■ Task to carry out ■
The copy must match the data below line for line and contain no images.

START Data

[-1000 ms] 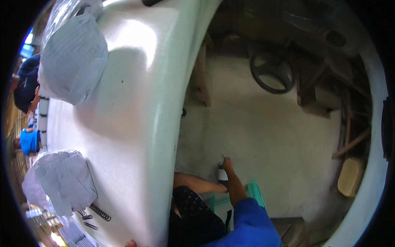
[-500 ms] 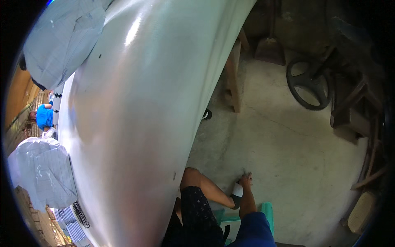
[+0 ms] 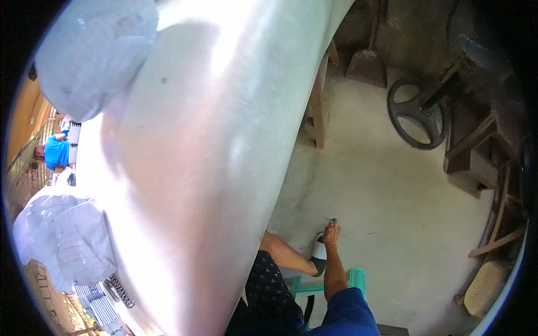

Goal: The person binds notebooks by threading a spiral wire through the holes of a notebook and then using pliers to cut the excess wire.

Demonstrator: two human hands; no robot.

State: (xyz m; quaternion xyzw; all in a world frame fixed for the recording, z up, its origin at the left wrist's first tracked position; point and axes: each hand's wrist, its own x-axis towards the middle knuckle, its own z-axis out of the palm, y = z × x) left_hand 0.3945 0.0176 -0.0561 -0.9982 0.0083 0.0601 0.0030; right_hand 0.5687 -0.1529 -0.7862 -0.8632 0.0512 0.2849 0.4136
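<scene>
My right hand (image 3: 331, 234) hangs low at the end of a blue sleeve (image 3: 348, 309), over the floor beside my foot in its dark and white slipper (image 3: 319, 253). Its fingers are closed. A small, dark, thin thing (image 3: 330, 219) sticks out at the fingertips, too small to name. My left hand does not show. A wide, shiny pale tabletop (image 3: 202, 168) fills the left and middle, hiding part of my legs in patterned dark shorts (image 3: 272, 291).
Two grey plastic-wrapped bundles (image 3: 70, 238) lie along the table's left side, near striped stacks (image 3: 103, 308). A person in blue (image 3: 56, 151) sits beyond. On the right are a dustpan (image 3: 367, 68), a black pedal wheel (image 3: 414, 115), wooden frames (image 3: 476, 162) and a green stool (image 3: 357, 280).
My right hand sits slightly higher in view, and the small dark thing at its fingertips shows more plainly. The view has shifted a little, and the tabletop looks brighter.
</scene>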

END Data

■ Solution ■
[-1000 ms] 
[-500 ms] 
[+0 ms] 

Goal: The person binds notebooks by threading a spiral wire through the holes of a notebook and then using pliers to cut the excess wire.

Demonstrator: two human hands; no robot.

State: (xyz m; quaternion xyzw; all in a world frame fixed for the recording, z up, its origin at the left wrist's first tracked position; point and axes: each hand's wrist, its own x-axis towards the middle knuckle, its own z-axis out of the palm, y = z × x) left_hand 0.3945 0.0176 -0.0561 -0.9982 0.0083 0.0601 0.0030; right_hand 0.5687 -0.1529 -0.7862 -0.8632 0.0512 0.2849 0.4136
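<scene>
My right hand (image 3: 331, 234) hangs low at the end of a blue sleeve (image 3: 348, 309), over the floor beside my foot in its dark and white slipper (image 3: 319, 253). Its fingers are closed. A small, dark, thin thing (image 3: 330, 219) sticks out at the fingertips, too small to name. My left hand does not show. A wide, shiny pale tabletop (image 3: 202, 168) fills the left and middle, hiding part of my legs in patterned dark shorts (image 3: 272, 291).
Two grey plastic-wrapped bundles (image 3: 70, 238) lie along the table's left side, near striped stacks (image 3: 103, 308). A person in blue (image 3: 56, 151) sits beyond. On the right are a dustpan (image 3: 367, 68), a black pedal wheel (image 3: 414, 115), wooden frames (image 3: 476, 162) and a green stool (image 3: 357, 280).
My right hand sits slightly higher in view, and the small dark thing at its fingertips shows more plainly. The view has shifted a little, and the tabletop looks brighter.
</scene>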

What came before is the complete response.